At the macro level, such an imprint has historically manifested through the various industrial revolutions. The first one ran on the coattails of the steam engine and its multiple refinements since the mid-17th Century. Today, we frequently hear about the impending or ongoing Fourth Industrial Revolution, driven by the rapid development of new Information and Communication Technologies (ICTs). And now AI has surged as its indisputable leader, threatening to conquer all the interstices of society.
Technical change usually entails replacing human labor with more sophisticated and advanced machinery and technologies. Automation is the result, while increases in labor productivity (output per worker) are often expected. However, it can also lead to systemic labor displacement, depending on the precise character of the technologies being deployed in production processes. It also typically entails dramatic changes in job descriptions, requiring updated workers’ skills to handle the new technology appropriately, either lower skills or more sophisticated ones, for managers and engineers. Technological unemployment and labor force deskilling are two of its most common symptoms.
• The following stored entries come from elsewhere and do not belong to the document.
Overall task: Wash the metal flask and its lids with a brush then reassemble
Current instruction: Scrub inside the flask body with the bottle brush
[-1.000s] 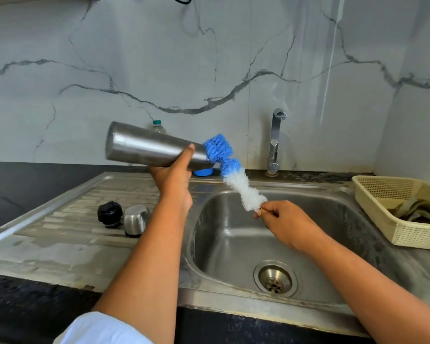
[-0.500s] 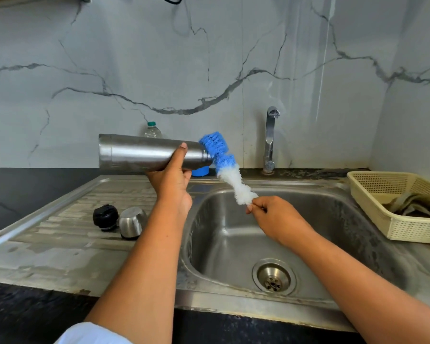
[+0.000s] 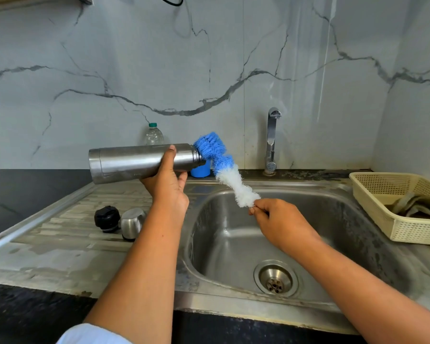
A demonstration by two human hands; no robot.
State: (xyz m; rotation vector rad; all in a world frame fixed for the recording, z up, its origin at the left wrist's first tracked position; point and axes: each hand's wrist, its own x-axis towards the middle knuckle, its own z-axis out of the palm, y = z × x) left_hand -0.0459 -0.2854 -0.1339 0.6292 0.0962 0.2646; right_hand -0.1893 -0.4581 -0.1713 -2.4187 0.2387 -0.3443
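Observation:
My left hand (image 3: 168,187) grips the metal flask (image 3: 132,163), held lying sideways above the drainboard with its open mouth pointing right. A blue and white bottle brush (image 3: 225,167) bends at that mouth, its blue tip against the rim. My right hand (image 3: 281,223) pinches the brush's lower end over the sink basin (image 3: 333,232). On the drainboard lie a black inner lid (image 3: 106,218) and, touching it on the right, a steel cup lid (image 3: 132,223).
A tap (image 3: 272,140) stands behind the basin. A cream plastic basket (image 3: 372,202) with a cloth sits at the right. A clear water bottle (image 3: 154,135) and a blue object (image 3: 200,171) stand by the wall behind the flask. The drain (image 3: 275,281) is open.
The flask has levelled out from a slight tilt, and the brush's blue tip has stayed bent at its mouth. Both lids lie where they were.

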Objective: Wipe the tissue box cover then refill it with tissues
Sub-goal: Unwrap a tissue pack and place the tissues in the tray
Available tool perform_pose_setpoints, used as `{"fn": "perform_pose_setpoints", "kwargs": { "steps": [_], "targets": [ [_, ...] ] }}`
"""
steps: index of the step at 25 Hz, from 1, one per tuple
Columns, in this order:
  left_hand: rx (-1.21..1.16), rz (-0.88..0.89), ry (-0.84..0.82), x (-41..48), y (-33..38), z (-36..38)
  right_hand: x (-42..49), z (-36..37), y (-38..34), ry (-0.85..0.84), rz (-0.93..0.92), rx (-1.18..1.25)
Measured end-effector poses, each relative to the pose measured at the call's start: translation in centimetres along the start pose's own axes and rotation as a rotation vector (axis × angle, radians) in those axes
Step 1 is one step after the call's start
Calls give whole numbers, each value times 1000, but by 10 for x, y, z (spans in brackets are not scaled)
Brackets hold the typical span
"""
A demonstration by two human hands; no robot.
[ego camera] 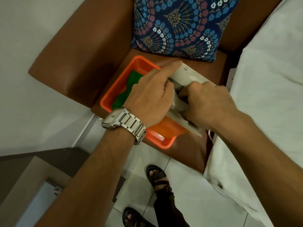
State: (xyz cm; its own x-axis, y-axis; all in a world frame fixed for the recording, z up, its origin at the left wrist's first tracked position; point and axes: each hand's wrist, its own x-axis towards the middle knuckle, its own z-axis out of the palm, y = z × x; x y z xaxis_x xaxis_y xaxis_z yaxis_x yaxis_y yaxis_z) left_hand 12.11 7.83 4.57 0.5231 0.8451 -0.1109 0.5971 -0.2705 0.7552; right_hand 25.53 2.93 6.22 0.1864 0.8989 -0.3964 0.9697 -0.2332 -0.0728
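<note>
One head-worn camera looks steeply down from close above at both hands (152,94), over a chair (78,51) seat and floor (188,190).

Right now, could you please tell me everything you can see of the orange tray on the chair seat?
The orange tray is a rectangular tub that looks like glossy plastic, with a rolled rim and rounded corners. It sits flat on the brown chair seat, set diagonally near the seat's front left. A green cloth lies inside. The left hand and the tissue box cover cover its middle.
</note>
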Motion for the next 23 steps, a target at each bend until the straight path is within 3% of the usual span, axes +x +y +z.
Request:
{"fn": "perform_pose_setpoints", "kwargs": {
  "steps": [2,6,9,14,17,23],
  "targets": [
    [-79,-31,8,1,-6,3,14,-4,2,-42,18,-30],
    [-363,-206,-139,0,-25,14,40,-12,13,-152,8,16],
    [-279,-145,-131,2,-34,34,48,-19,24,-227,-62,110],
    [-193,-166,-30,16,-37,62,55,-25,41,-190,-61,533],
    [-160,-187,40,27,-39,79,64,-21,49,-65,-29,618],
    [261,-202,169,27,-29,127,82,-12,59,52,-6,549]
  ]
}}
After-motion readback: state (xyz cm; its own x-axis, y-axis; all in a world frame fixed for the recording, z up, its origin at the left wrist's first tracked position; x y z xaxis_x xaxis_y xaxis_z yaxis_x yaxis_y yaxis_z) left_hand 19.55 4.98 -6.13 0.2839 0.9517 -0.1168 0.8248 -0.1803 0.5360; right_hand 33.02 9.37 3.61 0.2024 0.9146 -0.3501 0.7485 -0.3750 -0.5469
All industrial revolutions have piggybacked on a set of technologies with exceptional characteristics. Indeed, the steam engine, electricity, and ICTs have been their prime movers, thus accelerating technical change. Such technologies have been subsumed under the rubric of General-Purpose Technologies (GPTs, not to be confused with Generative Pre-trained Transformers), which have three core and interrelated traits :
- Dynamism → Rapid development, paced diffusion
- Pervasiveness → Impacts most sectors, especially core ones
- Complementary innovation → Triggers innovation all around, propelling all above (recursiveness)
While GPTs drive systemic technical change and innovation, not all innovation stems from GPTs. Sectoral or thematic-focused innovations occur quite frequently but have limited scope. More often than not, they remain trapped within a few production domains. They thus lack GPT traits 2 and 3 mentioned above.
Undoubtedly, GPTs foster automation in core productive sectors. They also boost overall productivity, giving first movers (firms, corporations and/or countries) a clear competitive advantage that promptly translates into increased profits, revenues and geopolitical advantages. Historically, GPT development has been accelerated, but its diffusion throughout society has been relatively slow. That is undoubtedly the case for key sectors of national economies, especially in advanced economies, where such a process commonly happens first.
Whether Generative AI (GenAI) will have the same labor and employment impacts as older GPTs, or if it introduces new elements into the puzzle, remains to be determined. GenAI and Agentic AI (AgenAI) could indeed have skill-equalizing effects. On the other hand, cognitive job-displacement is a distinct possibility.